• What to work on
Would you return the material below exactly, with no line left out?

• Source data
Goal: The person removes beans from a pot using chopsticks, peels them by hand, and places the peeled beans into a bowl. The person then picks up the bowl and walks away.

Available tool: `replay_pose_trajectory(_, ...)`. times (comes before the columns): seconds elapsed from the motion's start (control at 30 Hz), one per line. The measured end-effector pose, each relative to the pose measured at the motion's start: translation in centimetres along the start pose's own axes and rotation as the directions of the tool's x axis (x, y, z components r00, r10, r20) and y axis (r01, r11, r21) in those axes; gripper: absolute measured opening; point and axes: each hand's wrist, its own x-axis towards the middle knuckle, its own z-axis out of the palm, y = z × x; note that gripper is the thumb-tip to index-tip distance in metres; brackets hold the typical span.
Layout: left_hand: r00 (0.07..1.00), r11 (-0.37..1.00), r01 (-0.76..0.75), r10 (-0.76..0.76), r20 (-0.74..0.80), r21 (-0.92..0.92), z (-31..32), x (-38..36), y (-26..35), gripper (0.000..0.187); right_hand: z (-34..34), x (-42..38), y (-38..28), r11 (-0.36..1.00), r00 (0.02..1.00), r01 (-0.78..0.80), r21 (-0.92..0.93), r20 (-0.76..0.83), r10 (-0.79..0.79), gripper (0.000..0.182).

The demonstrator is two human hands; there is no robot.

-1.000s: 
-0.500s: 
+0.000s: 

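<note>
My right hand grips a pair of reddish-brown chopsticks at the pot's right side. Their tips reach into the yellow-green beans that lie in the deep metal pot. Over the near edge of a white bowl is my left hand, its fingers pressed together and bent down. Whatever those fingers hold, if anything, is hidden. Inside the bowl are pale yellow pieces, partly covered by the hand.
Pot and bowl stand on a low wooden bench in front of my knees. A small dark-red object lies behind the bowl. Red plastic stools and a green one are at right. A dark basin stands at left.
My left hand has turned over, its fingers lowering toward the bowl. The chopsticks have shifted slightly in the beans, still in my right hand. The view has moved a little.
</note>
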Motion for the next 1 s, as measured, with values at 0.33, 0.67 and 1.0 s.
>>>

• Final answer
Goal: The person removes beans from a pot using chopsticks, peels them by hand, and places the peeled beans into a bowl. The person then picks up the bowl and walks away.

Available tool: `replay_pose_trajectory(_, ...)`. times (comes before the columns): seconds elapsed from the motion's start (control at 30 Hz), one per line. The measured end-effector pose, each relative to the pose measured at the motion's start: translation in centimetres along the start pose's own axes and rotation as the directions of the tool's x axis (x, y, z components r00, r10, r20) and y axis (r01, r11, r21) in those axes; gripper: absolute measured opening; point and axes: each hand's wrist, its own x-axis towards the middle knuckle, its own z-axis out of the palm, y = z × x; note that gripper is the thumb-tip to index-tip distance in metres; brackets hold the typical span.
Layout: left_hand: r00 (0.07..1.00), r11 (-0.37..1.00), r01 (-0.76..0.75), r10 (-0.76..0.76), r20 (-0.74..0.80), r21 (-0.92..0.92), z (-31..32), x (-38..36), y (-26..35), gripper (0.000..0.187); right_hand: z (-34..34), x (-42..38), y (-38..28), r11 (-0.36..1.00), r00 (0.02..1.00), r01 (-0.78..0.80), r21 (-0.92..0.93), r20 (-0.76..0.83), r10 (-0.79..0.79), gripper (0.000..0.182).

The demonstrator is two human hands; there is no robot.

-1.000s: 
-0.500s: 
+0.000s: 

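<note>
My right hand grips a pair of reddish-brown chopsticks at the pot's right side. Their tips reach into the yellow-green beans that lie in the deep metal pot. Over the near edge of a white bowl is my left hand, its fingers pressed together and bent down. Whatever those fingers hold, if anything, is hidden. Inside the bowl are pale yellow pieces, partly covered by the hand.
Pot and bowl stand on a low wooden bench in front of my knees. A small dark-red object lies behind the bowl. Red plastic stools and a green one are at right. A dark basin stands at left.
My left hand has turned over, its fingers lowering toward the bowl. The chopsticks have shifted slightly in the beans, still in my right hand. The view has moved a little.
</note>
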Motion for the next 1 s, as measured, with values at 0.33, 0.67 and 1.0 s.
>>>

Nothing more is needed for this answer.